## TASK STATEMENT
For each line below that holds the word "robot", make a copy.

## DATA FOR REVIEW
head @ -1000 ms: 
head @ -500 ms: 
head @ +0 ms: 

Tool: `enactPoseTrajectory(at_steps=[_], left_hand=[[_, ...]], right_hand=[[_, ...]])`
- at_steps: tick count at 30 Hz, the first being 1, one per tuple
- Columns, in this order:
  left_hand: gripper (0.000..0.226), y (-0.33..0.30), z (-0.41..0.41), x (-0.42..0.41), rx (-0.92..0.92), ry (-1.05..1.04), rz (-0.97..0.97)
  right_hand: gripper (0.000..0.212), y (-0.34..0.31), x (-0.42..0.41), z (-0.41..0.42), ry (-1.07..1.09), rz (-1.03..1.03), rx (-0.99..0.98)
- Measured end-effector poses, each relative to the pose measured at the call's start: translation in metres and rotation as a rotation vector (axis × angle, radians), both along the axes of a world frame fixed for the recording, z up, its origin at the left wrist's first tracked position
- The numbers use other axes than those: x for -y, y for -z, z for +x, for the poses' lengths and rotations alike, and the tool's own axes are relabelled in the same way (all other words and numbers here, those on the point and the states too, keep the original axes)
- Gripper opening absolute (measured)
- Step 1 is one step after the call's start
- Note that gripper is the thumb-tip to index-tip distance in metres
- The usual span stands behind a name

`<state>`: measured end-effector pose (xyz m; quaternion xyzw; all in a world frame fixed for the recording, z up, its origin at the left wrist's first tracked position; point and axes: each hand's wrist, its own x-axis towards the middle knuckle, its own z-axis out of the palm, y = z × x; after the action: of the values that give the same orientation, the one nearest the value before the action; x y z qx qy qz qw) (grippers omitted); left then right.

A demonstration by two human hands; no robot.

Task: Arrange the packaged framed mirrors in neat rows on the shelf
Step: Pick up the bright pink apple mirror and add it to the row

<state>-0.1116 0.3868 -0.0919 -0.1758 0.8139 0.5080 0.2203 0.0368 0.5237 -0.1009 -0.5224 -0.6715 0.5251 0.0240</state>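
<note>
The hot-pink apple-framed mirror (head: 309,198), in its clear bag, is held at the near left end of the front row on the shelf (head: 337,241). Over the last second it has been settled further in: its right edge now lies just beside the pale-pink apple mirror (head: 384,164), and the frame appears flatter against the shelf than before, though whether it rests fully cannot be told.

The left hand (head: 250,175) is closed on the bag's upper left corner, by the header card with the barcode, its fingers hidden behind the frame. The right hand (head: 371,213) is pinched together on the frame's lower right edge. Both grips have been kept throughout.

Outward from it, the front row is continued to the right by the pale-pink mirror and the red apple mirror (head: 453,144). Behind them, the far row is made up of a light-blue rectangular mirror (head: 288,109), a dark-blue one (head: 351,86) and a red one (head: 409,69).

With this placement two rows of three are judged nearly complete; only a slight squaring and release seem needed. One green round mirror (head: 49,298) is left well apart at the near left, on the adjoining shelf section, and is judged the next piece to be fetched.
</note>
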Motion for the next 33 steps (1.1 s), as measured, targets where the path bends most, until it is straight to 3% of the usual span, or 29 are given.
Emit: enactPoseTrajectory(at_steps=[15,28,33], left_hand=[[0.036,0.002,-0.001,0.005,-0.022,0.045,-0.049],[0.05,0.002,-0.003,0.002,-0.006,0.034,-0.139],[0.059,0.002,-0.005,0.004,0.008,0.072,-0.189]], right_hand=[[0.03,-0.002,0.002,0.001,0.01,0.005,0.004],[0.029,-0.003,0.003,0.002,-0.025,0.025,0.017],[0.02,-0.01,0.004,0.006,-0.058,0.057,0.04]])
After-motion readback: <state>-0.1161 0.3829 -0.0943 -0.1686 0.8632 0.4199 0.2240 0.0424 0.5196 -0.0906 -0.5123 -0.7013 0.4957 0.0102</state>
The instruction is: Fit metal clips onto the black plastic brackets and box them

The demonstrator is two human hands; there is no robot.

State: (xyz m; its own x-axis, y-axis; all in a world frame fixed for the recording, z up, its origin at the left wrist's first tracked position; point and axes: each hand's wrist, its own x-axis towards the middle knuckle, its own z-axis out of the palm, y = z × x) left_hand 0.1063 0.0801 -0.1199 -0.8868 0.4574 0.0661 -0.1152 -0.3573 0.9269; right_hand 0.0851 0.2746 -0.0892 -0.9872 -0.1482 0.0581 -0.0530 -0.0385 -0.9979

## EXPECTED ANSWER
A demonstration by two human hands; no robot.
The demonstrator is two human hands; there is no robot.

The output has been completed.